Problem: Print every line of the listing below, starting with the line that holds "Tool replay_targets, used" and going on through the line that holds "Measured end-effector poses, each", both included, and print nothing else.

#### Supplied data ####

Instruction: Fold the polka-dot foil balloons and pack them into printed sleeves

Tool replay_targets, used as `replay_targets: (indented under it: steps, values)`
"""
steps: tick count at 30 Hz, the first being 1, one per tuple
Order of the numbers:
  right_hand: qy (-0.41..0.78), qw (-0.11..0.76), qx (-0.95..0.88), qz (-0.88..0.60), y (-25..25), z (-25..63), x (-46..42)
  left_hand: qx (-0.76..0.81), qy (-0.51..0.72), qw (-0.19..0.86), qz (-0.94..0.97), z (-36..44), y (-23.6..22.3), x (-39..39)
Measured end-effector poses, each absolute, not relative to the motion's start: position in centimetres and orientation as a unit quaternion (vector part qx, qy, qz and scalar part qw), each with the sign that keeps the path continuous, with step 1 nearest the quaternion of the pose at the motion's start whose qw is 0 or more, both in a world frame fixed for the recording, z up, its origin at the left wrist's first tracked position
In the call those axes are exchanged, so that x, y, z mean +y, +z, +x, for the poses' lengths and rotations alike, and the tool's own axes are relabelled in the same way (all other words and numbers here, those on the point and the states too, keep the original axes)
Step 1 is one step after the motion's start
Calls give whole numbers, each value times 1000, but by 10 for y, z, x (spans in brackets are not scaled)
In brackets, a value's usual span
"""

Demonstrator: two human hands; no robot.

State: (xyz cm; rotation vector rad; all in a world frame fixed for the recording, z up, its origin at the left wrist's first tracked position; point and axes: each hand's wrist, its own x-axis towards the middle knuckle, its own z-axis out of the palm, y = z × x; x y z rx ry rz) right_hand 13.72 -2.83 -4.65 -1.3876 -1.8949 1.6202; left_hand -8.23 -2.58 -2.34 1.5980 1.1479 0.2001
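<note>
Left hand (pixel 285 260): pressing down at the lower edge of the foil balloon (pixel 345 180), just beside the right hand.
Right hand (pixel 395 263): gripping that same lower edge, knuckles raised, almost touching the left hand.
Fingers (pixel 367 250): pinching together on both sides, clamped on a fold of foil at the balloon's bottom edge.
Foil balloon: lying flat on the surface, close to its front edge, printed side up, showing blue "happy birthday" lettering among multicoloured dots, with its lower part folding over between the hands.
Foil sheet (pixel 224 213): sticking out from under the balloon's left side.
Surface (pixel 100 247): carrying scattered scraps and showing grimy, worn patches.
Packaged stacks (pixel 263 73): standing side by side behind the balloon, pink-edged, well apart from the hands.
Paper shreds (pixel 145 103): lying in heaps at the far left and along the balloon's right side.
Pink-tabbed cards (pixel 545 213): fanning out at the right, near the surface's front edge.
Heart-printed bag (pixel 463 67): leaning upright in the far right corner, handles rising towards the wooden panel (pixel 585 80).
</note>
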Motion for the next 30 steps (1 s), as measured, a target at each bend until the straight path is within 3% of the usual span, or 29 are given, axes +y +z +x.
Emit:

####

Worked solution:
Tool replay_targets, used as `replay_targets: (indented under it: steps, values)`
"""
steps: tick count at 30 Hz, the first being 1, one per tuple
Order of the numbers:
  right_hand: qy (-0.41..0.78), qw (-0.11..0.76), qx (-0.95..0.88), qz (-0.88..0.60), y (-25..25), z (-25..63), x (-46..42)
  left_hand: qx (-0.76..0.81), qy (-0.51..0.72), qw (-0.19..0.86), qz (-0.94..0.97), z (-36..44), y (-23.6..22.3), x (-39..39)
Measured end-effector poses, each absolute, not relative to the motion's start: position in centimetres and orientation as a unit quaternion (vector part qx, qy, qz and scalar part qw), each with the sign that keeps the path continuous, with step 1 nearest the quaternion of the pose at the motion's start whose qw is 0 or more, both in a world frame fixed for the recording, z up, its origin at the left wrist's first tracked position

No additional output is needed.